Wikipedia: The Dakota
Dakota Apartments
U.S. National Register of Historic Places
U.S. National Historic Landmark
The remote Central Park West, c. 1890
The Dakota is located in New York City
Location: New York, NY
Coordinates: 40°46′35.74″N 73°58′35.44″W / 40.7765944°N 73.9765111°W / 40.7765944; -73.9765111
Built/Founded: 1880
Architect: Henry J. Hardenbergh
Architectural style(s): Renaissance
Governing body: Private
Added to NRHP: April 26, 1972[1]
Designated NHL: December 8, 1976[2]
NRHP Reference#: 72000869

The Dakota, constructed from October 25, 1880 to October 27, 1884,[3] is an apartment building located on the northwest corner of 72nd Street and Central Park West in New York City.

The architectural firm of Henry Janeway Hardenbergh was commissioned to create the design for Edward Clark, head of the Singer Sewing Machine Company. The firm also designed the Plaza Hotel.[4]

The building's high gables and deep roofs with a profusion of dormers, terracotta spandrels and panels, niches, balconies and balustrades give it a North German Renaissance character, an echo of a Hanseatic townhall. Nevertheless, its layout and floor plan betray a strong influence of French architectural trends in housing design that had become known in New York in the 1870s.

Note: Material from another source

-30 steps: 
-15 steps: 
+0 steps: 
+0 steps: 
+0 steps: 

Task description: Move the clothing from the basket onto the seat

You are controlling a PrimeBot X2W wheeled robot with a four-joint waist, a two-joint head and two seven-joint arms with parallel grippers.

According to popular legend, the Dakota was so named because at the time it was built, the Upper West Side of Manhattan was sparsely inhabited and considered as remote as the Dakota Territory. However, the earliest recorded appearance of this account is in a 1933 newspaper story. It is more likely that the building was named "The Dakota" because of Clark's fondness for the names of the new western states and territories.[5] High above the 72nd Street entrance, the figure of a Dakota Indian keeps watch. The Dakota was added to the National Register of Historic Places in 1972, and was declared a National Historic Landmark in 1976.[2][6]

Contents

Features

The Dakota circa 1890
The Dakota, 2007

The Dakota is built in a square-shape around a central courtyard, accessible through the arched passage of the main entrance, a porte cochère large enough that horse-drawn carriages could pass through, letting their passengers disembark sheltered from the weather. In the Dakota multi-story stable building at 72nd Street and Amsterdam Avenue, elevators lifted carriages to upper floors. The "Dakota Stables" building was still in operation as a garage until February 2007, but it is now slated to be developed by the Related Companies into a multimillion dollar condominium project.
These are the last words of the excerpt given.